Cadaqués: Auf der Suche nach untergegangenen Schätzen

CADAQUÉS / KATALONIEN / SPANIEN: Der Direktor für das Erbe Kataloniens auf dem Meeresgrund, Xavier Nieto, hielt einen Vortrag über seine Arbeit als Beauftragter für die Bergung von Gütern aus der Tiefe des Meeres. Rings um Cadaqués lägen mindestens sieben Schiffe aus der Römerzeit und eines aus dem Mittelalter. Letzteres soll übrigens aus dem 14. Jahrhundert stammen und das erste dieser Art sein, das im Mittelmeer geortet werden konnte.
Seit den achtziger Jahren taucht und forscht Xavier Nieto  nach Schätzen dieser Art. Er bedauerte, dass es so viele Hobbytaucher gebe, die Stücke aus der Antike fänden und einfach mit nach Hause nähmen, um vor Freunden damit zu glänzen. Diese Spuren aus alter Zeit seien aber das Erbe der Menschheit insgesamt und gehörten in öffentliche Museen. Eines der ersten Schiffe, die Nieto und sein Mitarbeiterstab auf dem Meeresgrund ausmachten, war eines mit dem geschätzten Baujahr 80 nach Christus.
Es hatte etwa 20 grosse Amphoren mit Olivenöl aus Andalusien an Bord und  ausserdem  über 1.000 Keramikgefässe aus Frankreich.
Da es nahe der Bucht Culip gefunden wurde, nannte man es Culip IV. Ihm folgte unter dem Namen Culip VI mit Baujahr 1.300 nach Christus.

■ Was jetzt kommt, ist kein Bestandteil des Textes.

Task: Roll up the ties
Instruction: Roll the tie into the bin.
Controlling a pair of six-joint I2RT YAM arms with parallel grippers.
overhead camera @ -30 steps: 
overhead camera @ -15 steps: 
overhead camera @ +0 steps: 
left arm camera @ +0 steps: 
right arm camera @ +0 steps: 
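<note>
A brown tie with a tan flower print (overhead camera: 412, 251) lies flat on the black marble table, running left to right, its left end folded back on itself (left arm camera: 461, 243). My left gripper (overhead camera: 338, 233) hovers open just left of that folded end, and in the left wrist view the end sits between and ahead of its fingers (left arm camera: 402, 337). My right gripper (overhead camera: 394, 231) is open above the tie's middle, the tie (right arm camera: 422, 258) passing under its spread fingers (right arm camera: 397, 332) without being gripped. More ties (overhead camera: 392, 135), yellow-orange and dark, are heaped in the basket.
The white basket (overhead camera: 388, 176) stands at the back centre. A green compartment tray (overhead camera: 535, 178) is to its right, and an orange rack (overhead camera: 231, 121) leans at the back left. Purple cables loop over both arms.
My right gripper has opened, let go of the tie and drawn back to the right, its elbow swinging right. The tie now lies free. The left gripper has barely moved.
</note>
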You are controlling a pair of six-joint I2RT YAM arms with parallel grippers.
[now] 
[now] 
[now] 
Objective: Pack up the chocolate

Es hatte Trockenfrüchte, Gemüse und spanische wie arabische Keramik geladen.
Es kam aus Tunesien und liegt heute noch gut geschützt unter dem Schlamm und Sand der Bucht Culip.
In ganz Katalonien sind knapp 800 unterseeische Funde registriert, davon 214 im Alt Empordà.